§ **Task brief**:
Copy everything in the listing below word for word, apart from any images.

§ **Data section**:
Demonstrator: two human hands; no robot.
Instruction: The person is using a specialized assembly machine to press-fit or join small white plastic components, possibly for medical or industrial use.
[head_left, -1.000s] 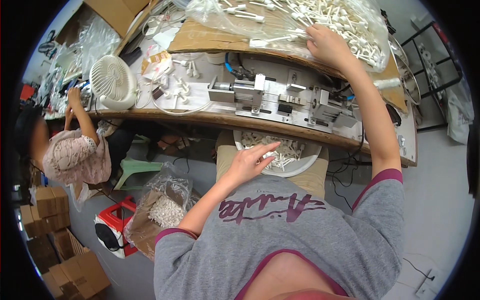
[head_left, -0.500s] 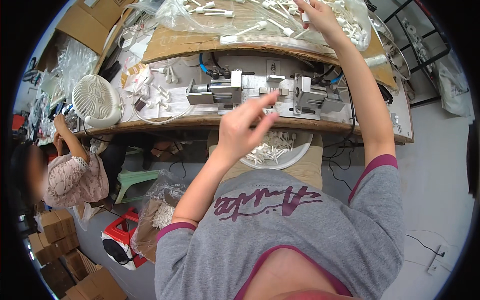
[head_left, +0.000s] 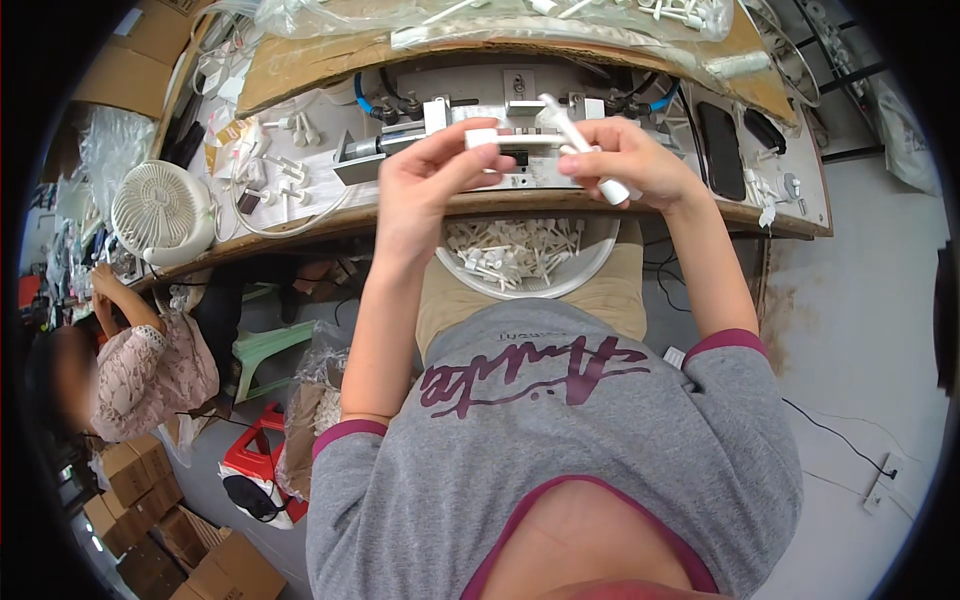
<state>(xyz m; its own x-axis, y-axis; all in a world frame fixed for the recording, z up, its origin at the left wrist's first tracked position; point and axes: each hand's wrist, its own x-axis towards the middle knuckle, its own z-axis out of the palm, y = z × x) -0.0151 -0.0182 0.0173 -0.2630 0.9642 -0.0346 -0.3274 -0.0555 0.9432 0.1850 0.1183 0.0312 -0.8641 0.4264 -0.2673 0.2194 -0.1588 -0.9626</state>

§ **Exercise solution**:
Demonstrator: two human hands; no robot.
Instruction: The person is using a specialized assembly machine to press-fit or join small white plastic components, possibly for medical or industrial use.
[head_left, -1.000s] 
[head_left, -0.500s] 
[head_left, +0.000s] 
<state>(xyz m; its own x-axis, y-axis; all in a world frame fixed for the recording, z up, its origin at the left wrist's first tracked position; point and axes: each hand's wrist, its own x-axis towards the middle knuckle, its own z-axis out of the palm, y = z × x) -0.0151 -0.0182 0.0173 -0.2630 0.9642 -0.0346 -0.3274 -0.0555 0.9432 0.1850 0.1183 0.0312 -0.8641 0.4264 -0.2673 0.2194 -0.1588 -0.9626</state>

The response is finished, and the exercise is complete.